Branch: U. S. Navy
Rank: Chief Machinist’s Mate
Status: Lost at sea
Date of Service: WWII
Home Town: Pine Lake Township
Palmer Oliver Soderlund was born May 15, 1918 in Clearwater County, Minnesota to Andrew and Marie Monsen Soderlund. Andrew Soderlund had been born in Finland and immigrated to the United States around 1896. Maria was born in Sweden and immigrated from Denmark around 1890. The pair met and married in Grafton, North Dakota on August 8, 1894. By the turn of the century Andrew and Marie owned a farm in Pine Lake Township in Clearwater County, Minnesota. Andrew and Marie had ten children: Hilda, Anna, Magda, Andrew (John), Milla, Lena, Clara, Myrtle, Palmer and William. In later years Andrew still farmed but the family lived in a house within the city limits of Gonvick.
Palmer enlisted in the U.S. Navy on September 12, 1939 when he was 21 years old. After boot camp in the U S Naval Training Center Great Lakes, Illinois, Palmer was assigned to the USS Philadelphia, a Brooklyn-class light cruiser and received aboard on December 2, 1939. The Philadelphia left Los Angeles on April 2, 1940 bound for Pearl Harbor, where they engaged in fleet maneuvers. The Philadelphia was headed back to Boston for repairs so Palmer, who had since been promoted to Fireman 3rd class, was assigned to the USS Turkey (AM-13), a minesweeper operating out of Pearl Harbor.
The Turkey was moored amid her sister ships at the Coal Docks in Pearl Harbor when the unsuspecting Pacific Fleet came under surprise attack by the Japanese on December 7, 1941. The crew quickly ran to battle stations when the general quarters alarm sounded and manned its two 3” guns. Some of the crew armed themselves with bolt-action 1903 Springfield rifles and fired at the attacking planes. Later the Turkey helped to salvage the partially sunk battleships off Ford Island and did this until April 1, 1942. Palmer had by now been promoted to Fireman 1st class.
In February of 1942, Palmer attended five days of Fleet machine gun school at Puuloa Point, Oahu. The Turkey was put to work towing targets for naval aircraft and recovering practice torpedoes.
Palmer rose quickly through the ranks. He was promoted to Machinist’s Mate 2nd class in December of 1942, then to Machinist’s Mate 1st class in April of 1943. He married Louise May Muirhead, a woman from Swift, Minnesota, on July 26, 1943 in California.

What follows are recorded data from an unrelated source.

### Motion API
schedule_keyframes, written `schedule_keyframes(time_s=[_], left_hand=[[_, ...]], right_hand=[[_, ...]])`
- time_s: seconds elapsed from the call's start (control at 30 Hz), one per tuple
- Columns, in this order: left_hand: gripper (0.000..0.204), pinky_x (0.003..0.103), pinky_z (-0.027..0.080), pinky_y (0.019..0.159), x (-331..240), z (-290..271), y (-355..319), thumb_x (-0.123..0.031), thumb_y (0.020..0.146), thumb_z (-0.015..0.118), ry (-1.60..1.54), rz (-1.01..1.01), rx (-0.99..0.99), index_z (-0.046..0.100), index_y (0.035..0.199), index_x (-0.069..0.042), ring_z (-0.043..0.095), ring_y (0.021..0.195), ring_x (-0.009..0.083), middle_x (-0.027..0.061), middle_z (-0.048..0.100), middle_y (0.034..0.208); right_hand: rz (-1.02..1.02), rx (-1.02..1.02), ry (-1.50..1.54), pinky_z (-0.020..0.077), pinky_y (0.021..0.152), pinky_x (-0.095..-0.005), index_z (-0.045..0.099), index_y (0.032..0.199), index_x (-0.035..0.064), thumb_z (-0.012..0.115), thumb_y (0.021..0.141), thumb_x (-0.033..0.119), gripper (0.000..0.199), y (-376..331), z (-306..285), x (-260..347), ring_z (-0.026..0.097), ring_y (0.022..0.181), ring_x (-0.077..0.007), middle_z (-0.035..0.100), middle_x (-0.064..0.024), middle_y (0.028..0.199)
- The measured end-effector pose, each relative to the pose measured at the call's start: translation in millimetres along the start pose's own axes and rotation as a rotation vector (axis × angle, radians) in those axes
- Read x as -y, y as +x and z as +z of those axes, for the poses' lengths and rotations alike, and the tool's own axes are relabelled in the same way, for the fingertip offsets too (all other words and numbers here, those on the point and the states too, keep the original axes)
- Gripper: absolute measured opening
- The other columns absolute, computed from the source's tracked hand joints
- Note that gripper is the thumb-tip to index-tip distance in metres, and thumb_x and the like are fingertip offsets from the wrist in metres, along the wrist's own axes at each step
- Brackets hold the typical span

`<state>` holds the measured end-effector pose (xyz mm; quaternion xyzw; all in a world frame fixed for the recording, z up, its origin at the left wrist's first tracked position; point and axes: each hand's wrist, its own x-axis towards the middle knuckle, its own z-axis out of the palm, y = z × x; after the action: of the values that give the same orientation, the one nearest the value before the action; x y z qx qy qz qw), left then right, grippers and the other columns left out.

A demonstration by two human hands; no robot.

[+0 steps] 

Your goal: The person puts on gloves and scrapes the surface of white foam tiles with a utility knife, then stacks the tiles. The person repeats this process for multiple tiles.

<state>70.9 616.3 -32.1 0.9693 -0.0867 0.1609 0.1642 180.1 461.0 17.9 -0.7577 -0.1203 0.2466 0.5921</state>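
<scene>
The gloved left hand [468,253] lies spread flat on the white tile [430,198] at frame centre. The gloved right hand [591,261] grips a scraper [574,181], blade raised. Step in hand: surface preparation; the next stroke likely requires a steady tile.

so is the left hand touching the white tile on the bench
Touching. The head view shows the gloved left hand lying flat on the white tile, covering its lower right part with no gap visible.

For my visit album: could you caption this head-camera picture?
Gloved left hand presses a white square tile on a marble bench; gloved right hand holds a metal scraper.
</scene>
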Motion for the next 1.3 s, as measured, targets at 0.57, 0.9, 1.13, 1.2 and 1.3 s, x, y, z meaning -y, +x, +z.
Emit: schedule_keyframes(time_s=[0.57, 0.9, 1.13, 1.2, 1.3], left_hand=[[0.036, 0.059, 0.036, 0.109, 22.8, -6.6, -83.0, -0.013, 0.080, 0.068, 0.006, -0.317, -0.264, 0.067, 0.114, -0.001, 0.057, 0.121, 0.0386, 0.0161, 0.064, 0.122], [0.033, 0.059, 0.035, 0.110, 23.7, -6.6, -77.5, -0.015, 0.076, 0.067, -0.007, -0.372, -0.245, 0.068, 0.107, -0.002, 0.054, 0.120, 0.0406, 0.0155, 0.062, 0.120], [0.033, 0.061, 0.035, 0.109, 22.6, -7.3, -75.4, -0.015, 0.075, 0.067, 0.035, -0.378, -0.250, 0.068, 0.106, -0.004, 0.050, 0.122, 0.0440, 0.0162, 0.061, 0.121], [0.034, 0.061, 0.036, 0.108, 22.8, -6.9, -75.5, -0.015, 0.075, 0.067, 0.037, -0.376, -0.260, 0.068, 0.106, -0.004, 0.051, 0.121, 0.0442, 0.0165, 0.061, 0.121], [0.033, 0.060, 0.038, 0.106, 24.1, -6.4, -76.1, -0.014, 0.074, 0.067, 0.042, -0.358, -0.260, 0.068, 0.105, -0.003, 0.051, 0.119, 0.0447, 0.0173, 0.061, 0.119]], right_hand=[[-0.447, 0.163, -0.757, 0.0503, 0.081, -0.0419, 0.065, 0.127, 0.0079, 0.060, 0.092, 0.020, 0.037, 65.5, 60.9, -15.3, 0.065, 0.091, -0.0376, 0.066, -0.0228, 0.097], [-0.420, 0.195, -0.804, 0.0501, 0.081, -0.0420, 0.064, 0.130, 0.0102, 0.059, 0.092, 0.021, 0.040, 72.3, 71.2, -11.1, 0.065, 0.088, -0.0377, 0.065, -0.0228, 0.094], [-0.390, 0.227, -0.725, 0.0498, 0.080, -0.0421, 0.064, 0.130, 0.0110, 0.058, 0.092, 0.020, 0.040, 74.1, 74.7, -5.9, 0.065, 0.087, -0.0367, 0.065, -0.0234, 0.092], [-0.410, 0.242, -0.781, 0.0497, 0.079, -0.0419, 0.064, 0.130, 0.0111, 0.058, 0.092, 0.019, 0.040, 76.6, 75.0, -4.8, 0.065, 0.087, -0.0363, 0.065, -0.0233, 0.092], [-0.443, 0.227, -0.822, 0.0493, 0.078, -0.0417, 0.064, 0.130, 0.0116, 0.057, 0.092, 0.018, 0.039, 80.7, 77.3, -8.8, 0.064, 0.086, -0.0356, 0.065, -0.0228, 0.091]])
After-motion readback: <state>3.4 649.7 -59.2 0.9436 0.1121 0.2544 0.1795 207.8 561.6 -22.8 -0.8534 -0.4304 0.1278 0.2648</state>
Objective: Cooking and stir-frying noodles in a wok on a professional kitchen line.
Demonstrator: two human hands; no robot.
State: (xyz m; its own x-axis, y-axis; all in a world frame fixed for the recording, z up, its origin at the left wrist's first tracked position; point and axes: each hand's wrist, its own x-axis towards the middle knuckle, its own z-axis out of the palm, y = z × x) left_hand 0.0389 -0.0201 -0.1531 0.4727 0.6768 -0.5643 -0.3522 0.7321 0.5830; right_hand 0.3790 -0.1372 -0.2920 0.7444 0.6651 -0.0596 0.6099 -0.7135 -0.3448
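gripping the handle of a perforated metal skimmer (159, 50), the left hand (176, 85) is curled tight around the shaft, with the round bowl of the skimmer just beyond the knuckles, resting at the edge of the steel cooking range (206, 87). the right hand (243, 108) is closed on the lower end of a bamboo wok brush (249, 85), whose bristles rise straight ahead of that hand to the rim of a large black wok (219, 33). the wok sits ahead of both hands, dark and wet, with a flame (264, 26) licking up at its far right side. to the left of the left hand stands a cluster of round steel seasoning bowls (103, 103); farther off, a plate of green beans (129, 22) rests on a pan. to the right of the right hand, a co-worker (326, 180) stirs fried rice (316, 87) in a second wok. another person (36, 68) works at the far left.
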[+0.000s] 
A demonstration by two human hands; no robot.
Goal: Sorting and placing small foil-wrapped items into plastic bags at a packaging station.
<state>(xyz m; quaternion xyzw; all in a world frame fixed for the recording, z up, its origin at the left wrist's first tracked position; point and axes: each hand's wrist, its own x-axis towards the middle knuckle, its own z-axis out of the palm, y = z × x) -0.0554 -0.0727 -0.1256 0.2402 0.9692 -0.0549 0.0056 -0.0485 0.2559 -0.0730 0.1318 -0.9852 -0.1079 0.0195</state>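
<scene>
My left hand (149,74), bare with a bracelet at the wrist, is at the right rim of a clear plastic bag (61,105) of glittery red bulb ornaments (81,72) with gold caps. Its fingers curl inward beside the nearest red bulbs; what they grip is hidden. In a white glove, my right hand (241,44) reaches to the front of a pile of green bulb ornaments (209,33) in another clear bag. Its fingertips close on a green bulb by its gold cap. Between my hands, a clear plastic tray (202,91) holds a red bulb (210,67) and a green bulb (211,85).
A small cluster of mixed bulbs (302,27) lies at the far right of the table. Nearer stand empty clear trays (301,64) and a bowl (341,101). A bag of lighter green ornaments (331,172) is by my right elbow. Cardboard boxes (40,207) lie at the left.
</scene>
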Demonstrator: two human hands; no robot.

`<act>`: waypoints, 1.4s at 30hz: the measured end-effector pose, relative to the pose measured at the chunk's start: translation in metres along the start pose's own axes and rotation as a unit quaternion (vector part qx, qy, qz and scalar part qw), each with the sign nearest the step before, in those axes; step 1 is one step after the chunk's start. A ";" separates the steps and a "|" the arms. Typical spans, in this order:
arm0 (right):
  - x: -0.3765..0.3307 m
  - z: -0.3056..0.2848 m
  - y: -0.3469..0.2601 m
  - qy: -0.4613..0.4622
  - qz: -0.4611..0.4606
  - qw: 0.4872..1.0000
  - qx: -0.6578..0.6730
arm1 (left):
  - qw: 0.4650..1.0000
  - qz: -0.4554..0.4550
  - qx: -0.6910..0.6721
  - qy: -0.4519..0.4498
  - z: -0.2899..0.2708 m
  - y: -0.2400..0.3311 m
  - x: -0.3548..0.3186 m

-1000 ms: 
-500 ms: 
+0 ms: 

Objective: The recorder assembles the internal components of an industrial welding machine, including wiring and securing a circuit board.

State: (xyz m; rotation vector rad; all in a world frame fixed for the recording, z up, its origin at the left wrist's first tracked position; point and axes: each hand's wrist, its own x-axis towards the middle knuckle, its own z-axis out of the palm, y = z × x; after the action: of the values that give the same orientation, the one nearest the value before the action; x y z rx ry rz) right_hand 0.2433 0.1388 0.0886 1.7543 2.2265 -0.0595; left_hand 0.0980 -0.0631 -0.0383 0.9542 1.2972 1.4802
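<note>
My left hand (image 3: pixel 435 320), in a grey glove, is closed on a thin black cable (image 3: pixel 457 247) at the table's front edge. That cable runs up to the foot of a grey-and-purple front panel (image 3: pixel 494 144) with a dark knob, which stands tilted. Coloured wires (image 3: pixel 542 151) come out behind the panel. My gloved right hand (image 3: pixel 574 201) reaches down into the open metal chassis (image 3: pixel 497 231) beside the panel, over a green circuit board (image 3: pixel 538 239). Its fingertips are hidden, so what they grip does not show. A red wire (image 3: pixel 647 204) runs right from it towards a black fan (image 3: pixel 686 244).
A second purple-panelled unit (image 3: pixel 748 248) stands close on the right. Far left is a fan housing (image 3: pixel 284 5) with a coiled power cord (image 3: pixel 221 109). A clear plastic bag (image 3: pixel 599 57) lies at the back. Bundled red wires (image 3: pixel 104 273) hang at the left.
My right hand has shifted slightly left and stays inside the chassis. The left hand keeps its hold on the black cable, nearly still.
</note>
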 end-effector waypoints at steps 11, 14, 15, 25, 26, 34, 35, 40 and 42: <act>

On November 27, 1943, Palmer was transferred to the USS Callaghan, a newly-launched destroyer named for a hero of the Naval Battle of Guadalcanal. The Callaghan joined the 5th Fleet defending Western Pacific islands against air attacks, and it supported the invasions of Saipan, Tinian, Guam, Formosa and Okinawa. The Callaghan contributed to the victory in the Battle for Leyte Gulf, then participated in more air strikes on the Central Philippines. Palmer was promoted to Chief Machinist’s Mate on December 1, 1944.
Throughout the following months the Callaghan screened carrier strikes shelling Iwo Jima, Okinawa and the Tokyo area.
On July 28, 1945, the Callaghan was stationed on the radar picket line when a wood and fabric Yokosuka K5Y biplane, a training plane popular for kamikaze attacks because proximity fuses were ineffective against its wooden fuselage, crashed into the starboard side of the Callaghan. The plane exploded and one of its bombs penetrated the aft engine room. The destroyer flooded and its exploding antiaircraft ammunition kept nearby ships from rendering aid. The Callaghan sank at 2:35 a.m. with 47 members of her crew.
The Callaghan was the last Allied ship to be sunk during the war. In fact, the attack took place less than two hours before the Callaghan was to be relieved by another ship so it could return stateside for an overhaul.
Chief Machinist’s Mate Palmer Soderlund of Gonvick was one of the 47 crew members lost. He is memorialized on the tablets of the Missing in Action or Buried at Sea at the National Memorial Cemetery of the Pacific in Honolulu, Hawaii. He was 27 years old.